Caminamos unos minutos hasta que subimos un terraplén que separaba la Bristol de Playa Varese. Al otro lado, curiosamente, el espíritu era el mismo –no había balnearios privados- pero la arena estaba limpia y con veraneantes que, podía intuirse, pertenecían a la clase media. La división –física, pero sobre todo conceptual- era inquietante. Nos sentamos perplejos hacia el final de la playa, en un bar mínimo donde pedimos una bebida y el periódico. Ahí fue cuando vimos, en La Capital –el principal diario marplatense-, el anuncio en portada del mayor choque de trenes de la historia argentina. Era la tragedia de Once: un subproducto de la ausencia del Estado y un accidente en el que murieron 51 personas que iban camino al trabajo.

El ferrocarril Sarmiento –la línea que colapsó- era conocido por el modo inhumano en el que viajaba la gente. Aplastados, resignados a que no hubiera una opción posible, los usuarios se movían sin derecho al espacio personal. Pensé en eso, de cara a la Bristol y a mis vacaciones, y lo que vino después fue una profunda tristeza.
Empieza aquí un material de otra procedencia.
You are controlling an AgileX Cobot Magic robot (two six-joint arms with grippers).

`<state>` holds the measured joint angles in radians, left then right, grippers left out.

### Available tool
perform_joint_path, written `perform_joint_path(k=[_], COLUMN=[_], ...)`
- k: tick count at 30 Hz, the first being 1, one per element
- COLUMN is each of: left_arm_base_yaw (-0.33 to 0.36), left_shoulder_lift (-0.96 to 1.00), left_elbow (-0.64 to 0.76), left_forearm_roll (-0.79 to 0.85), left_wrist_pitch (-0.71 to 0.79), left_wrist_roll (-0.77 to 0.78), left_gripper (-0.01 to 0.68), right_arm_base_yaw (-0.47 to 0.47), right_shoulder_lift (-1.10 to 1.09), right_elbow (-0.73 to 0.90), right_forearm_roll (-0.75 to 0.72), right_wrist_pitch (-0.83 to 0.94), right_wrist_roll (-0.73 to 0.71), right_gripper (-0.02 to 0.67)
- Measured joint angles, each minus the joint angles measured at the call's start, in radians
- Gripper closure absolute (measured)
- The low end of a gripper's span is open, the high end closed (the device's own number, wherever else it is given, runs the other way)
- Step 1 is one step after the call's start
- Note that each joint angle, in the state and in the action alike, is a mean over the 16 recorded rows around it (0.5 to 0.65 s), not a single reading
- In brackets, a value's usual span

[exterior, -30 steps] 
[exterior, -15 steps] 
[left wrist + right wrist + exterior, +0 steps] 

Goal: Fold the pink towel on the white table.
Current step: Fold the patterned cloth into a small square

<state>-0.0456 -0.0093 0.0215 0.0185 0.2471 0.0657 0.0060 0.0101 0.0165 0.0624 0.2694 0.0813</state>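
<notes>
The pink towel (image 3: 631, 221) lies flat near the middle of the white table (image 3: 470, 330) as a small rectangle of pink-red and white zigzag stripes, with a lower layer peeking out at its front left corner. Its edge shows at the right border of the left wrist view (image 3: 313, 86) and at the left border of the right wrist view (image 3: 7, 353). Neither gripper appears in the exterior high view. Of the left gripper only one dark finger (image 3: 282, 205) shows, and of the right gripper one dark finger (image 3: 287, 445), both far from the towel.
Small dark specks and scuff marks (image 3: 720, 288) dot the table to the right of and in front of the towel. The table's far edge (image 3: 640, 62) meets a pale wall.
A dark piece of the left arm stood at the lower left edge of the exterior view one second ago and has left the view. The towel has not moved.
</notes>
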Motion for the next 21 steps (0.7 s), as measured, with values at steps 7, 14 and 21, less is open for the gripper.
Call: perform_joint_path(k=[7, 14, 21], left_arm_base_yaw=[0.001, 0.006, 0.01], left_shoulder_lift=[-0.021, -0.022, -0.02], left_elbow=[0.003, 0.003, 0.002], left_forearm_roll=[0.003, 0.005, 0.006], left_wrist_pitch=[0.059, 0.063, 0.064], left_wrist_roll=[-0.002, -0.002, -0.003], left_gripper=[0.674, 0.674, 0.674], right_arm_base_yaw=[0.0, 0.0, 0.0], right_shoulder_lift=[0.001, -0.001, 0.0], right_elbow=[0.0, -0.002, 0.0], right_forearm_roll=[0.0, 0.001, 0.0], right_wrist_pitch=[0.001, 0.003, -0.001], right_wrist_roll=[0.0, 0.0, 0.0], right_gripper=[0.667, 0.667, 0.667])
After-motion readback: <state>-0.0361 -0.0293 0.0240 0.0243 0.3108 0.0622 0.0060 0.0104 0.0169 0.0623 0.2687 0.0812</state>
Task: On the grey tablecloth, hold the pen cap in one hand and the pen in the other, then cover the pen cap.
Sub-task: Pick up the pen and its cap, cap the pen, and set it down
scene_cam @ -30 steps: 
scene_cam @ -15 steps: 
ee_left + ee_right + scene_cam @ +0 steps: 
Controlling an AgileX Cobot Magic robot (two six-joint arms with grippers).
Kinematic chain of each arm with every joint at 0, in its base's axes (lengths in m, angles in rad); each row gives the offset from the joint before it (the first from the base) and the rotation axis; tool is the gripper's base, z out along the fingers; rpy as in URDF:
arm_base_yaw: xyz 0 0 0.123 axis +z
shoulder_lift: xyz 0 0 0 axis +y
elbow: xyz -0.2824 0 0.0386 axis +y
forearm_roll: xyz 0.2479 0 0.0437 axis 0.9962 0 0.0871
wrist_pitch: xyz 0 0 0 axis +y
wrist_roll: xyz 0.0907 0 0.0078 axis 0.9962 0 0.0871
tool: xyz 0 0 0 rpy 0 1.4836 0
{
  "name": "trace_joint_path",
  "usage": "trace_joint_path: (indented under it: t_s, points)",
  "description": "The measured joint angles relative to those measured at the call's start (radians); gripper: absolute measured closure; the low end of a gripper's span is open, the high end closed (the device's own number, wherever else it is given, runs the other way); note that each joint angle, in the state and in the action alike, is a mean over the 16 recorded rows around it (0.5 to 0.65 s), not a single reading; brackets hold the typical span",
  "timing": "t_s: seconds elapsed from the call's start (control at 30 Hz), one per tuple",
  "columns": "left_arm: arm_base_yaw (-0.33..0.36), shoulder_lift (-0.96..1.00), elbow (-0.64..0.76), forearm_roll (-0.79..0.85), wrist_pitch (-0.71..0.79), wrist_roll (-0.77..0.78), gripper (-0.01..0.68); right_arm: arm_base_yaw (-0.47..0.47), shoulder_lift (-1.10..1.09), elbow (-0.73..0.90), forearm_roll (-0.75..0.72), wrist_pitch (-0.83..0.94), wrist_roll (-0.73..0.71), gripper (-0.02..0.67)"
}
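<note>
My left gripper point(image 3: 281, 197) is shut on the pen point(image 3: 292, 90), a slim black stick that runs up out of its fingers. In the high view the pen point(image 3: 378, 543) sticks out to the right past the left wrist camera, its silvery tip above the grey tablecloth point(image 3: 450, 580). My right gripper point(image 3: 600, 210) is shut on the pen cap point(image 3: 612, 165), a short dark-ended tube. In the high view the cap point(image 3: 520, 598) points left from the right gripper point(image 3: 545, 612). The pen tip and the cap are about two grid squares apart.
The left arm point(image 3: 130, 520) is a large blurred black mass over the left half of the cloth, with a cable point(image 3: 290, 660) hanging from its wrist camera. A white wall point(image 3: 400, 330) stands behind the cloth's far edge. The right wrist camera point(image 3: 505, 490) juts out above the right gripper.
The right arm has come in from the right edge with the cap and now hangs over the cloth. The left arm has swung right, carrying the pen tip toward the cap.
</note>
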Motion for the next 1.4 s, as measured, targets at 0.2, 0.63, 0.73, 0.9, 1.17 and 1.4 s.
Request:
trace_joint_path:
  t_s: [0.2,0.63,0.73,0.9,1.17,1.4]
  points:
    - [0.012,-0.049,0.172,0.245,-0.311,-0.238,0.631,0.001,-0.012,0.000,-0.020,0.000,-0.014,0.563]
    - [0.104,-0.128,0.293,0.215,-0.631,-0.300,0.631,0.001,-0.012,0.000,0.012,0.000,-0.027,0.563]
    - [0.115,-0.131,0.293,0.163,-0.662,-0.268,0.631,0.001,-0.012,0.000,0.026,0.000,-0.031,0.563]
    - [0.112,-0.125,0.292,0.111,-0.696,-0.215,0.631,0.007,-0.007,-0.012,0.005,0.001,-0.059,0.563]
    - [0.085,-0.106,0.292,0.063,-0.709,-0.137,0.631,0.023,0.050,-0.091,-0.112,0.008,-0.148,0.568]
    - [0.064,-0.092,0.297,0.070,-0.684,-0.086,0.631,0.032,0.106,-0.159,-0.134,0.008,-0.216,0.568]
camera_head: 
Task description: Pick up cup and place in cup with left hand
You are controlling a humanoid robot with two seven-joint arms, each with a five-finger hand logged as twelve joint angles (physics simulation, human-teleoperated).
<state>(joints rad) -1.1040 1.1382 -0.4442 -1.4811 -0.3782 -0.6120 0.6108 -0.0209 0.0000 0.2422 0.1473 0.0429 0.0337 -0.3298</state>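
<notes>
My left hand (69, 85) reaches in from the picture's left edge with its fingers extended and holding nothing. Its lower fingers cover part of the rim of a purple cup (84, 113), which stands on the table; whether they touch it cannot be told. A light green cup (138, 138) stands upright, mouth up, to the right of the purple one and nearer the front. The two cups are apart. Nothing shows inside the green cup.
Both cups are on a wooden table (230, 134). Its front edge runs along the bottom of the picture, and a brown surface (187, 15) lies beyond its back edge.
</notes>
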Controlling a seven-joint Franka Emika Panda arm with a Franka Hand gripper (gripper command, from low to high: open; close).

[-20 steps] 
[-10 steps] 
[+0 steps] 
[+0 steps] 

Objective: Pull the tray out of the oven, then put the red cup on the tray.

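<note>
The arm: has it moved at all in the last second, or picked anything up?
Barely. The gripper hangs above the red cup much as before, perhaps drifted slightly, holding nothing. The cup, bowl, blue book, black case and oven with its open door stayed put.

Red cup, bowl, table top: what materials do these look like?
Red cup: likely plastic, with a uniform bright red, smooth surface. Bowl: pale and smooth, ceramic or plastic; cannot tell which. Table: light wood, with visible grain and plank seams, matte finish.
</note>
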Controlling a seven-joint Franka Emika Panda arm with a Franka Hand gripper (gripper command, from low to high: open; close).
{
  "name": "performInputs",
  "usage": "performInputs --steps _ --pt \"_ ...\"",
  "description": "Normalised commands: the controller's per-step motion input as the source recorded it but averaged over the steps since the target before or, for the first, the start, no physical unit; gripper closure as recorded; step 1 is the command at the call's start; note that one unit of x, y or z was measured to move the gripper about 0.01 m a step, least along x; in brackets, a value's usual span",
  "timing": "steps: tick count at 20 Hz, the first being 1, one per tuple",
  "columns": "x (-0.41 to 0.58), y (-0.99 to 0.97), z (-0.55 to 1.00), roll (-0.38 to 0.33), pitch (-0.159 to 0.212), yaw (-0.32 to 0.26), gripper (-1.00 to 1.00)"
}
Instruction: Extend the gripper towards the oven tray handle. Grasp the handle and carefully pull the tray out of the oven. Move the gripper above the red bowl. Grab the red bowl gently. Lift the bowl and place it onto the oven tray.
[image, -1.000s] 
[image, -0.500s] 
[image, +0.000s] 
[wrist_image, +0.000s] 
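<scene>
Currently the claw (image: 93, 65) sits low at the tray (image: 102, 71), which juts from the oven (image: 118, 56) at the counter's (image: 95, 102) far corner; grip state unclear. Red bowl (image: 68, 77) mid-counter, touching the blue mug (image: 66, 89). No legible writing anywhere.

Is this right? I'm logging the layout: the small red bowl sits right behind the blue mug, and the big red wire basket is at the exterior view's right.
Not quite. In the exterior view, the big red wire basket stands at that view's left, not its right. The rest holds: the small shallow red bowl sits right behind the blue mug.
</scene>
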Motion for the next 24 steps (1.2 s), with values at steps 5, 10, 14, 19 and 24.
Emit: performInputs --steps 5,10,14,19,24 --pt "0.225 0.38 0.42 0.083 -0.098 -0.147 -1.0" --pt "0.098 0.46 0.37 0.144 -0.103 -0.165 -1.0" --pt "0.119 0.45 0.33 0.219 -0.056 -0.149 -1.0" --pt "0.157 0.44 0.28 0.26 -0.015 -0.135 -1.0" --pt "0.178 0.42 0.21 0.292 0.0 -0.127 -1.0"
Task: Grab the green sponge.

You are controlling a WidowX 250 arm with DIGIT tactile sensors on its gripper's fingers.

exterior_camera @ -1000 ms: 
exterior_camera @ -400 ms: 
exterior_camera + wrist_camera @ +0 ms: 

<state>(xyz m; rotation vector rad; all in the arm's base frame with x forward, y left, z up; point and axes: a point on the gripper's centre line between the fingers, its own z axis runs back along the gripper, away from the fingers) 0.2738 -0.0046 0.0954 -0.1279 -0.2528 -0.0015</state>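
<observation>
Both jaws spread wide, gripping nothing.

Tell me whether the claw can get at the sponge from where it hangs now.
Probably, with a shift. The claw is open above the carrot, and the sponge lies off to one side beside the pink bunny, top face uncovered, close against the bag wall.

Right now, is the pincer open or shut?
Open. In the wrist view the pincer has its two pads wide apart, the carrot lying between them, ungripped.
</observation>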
* Publicado en la revista Domingo, del diario chileno El Mercurio.

9 comentarios:

Alicia's Own dijo...

Exhaustivo, angustiante... Pensar que hay gente que cree que así se vacaciona y no se aventura a un cambio...

Ale dijo...

Hugo Sofovich murió hace como 10 años, sigue armando obras de teatro desde al más allá?
Ta bien que para un culo y dos palabrotas no hay que moverse mucho, pero igual...

Li dijo...

Salvando las diferencias, se siguen haciendo clásicos de Shakespeare, quien incluso murió hace más de diez años.
Volviendo a Hugo Sofovich, y buscando en un minuto algo de información en Google, veo que "El último argentino virgen" -por dar un ejemplo- se presentó durante todo el verano de 2011, ocho años después de la muerte de su autor.

Flor dijo...

Sabés quién es la autora de la nota? Hace como 12 años que no voy a Mar del Plata. Leyendo esta nota me doy cuenta que la decisión es acertada. Las vacaciones debieran ser recompensa al sacrificio del año, no un castigo....

Li dijo...

Todos los textos que se publican en el blog son míos. Un beso!

Unknown dijo...

excelente josefina, donde fue publicado el artículo? gracias y buen 2013

Li dijo...

Gracias Raul! Acabo de ver que no puse la fuente. Ahí lo agrego. Salió en Domingo, la revista de viajes del diario chileno El Mercurio. Buen 2013 para vos también.

Laura dijo...

No me gusta mucho esta cuestión de: lo popular= Lo sucio; clase media= más limpio, pero entiendo que es un visión de clase. Por lo demás, es tal cual..

Li dijo...

Si la playa popular está más sucia que la playa de clase media no es una cuestión de mirada, sino de políticas públicas. La solución no está en "no decir"! Hay que decir, por sobre todas las cosas.